=== Task item ===
Pictures excluded, copy all of the data below exactly.
(Data shown)
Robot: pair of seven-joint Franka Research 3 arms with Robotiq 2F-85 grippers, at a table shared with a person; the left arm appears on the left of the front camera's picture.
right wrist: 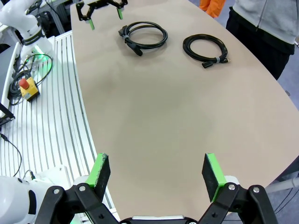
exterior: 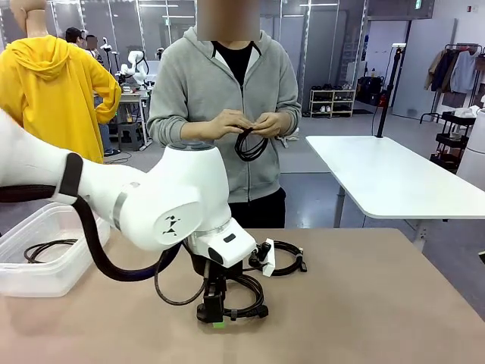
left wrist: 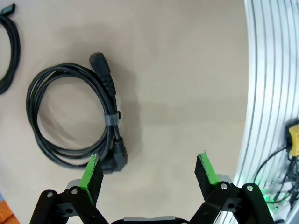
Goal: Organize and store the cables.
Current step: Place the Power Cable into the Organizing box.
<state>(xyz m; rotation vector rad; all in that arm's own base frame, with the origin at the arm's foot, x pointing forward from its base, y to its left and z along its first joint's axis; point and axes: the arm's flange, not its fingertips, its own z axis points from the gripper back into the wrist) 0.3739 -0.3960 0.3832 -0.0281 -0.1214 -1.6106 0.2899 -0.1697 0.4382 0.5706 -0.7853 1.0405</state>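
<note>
Two coiled black cables lie on the tan table: one (exterior: 246, 297) right beside my left gripper (exterior: 216, 318), another (exterior: 285, 258) a little farther back. In the left wrist view the near coil (left wrist: 70, 116) lies up and to the left of the open left gripper (left wrist: 149, 170), its plug end close to the left fingertip (left wrist: 92, 172); nothing sits between the pads. An edge of the other cable (left wrist: 9, 46) shows at top left. My right gripper (right wrist: 156, 172) hangs open above bare table, far from both coils (right wrist: 145, 35) (right wrist: 205, 49). The person holds a third cable (exterior: 250, 144) in both hands.
A clear plastic bin (exterior: 15, 277) stands at the table's left with a coiled cable (exterior: 47, 249) inside. The person stands at the far edge. A red emergency button (right wrist: 23, 84) and wires lie on the ribbed white base beside the table. A white table (exterior: 394, 178) stands behind.
</note>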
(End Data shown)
=== Exercise solution ===
Robot: pair of seven-joint Franka Research 3 arms with Robotiq 2F-85 grippers, at a table shared with a person; the left arm appears on the left of the front camera's picture.
right wrist: 
exterior: 
left wrist: 
Goal: Organize and store the cables.
Current step: Place the Power Cable into the Organizing box.
<state>(xyz m; rotation vector rad; all in that arm's own base frame, with the origin at the arm's foot, x pointing forward from its base, y to its left and z along its first joint's axis; point and axes: the arm's flange, not its fingertips, its own z axis points from the gripper back into the wrist) 0.3739 -0.3960 0.3832 -0.0281 -0.1214 -1.6106 0.2899 -0.1697 0.4382 0.5706 -0.7853 1.0405</state>
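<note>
Two coiled black cables lie on the tan table: one (exterior: 246, 297) right beside my left gripper (exterior: 216, 318), another (exterior: 285, 258) a little farther back. In the left wrist view the near coil (left wrist: 70, 116) lies up and to the left of the open left gripper (left wrist: 149, 170), its plug end close to the left fingertip (left wrist: 92, 172); nothing sits between the pads. An edge of the other cable (left wrist: 9, 46) shows at top left. My right gripper (right wrist: 156, 172) hangs open above bare table, far from both coils (right wrist: 145, 35) (right wrist: 205, 49). The person holds a third cable (exterior: 250, 144) in both hands.
A clear plastic bin (exterior: 15, 277) stands at the table's left with a coiled cable (exterior: 47, 249) inside. The person stands at the far edge. A red emergency button (right wrist: 23, 84) and wires lie on the ribbed white base beside the table. A white table (exterior: 394, 178) stands behind.
</note>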

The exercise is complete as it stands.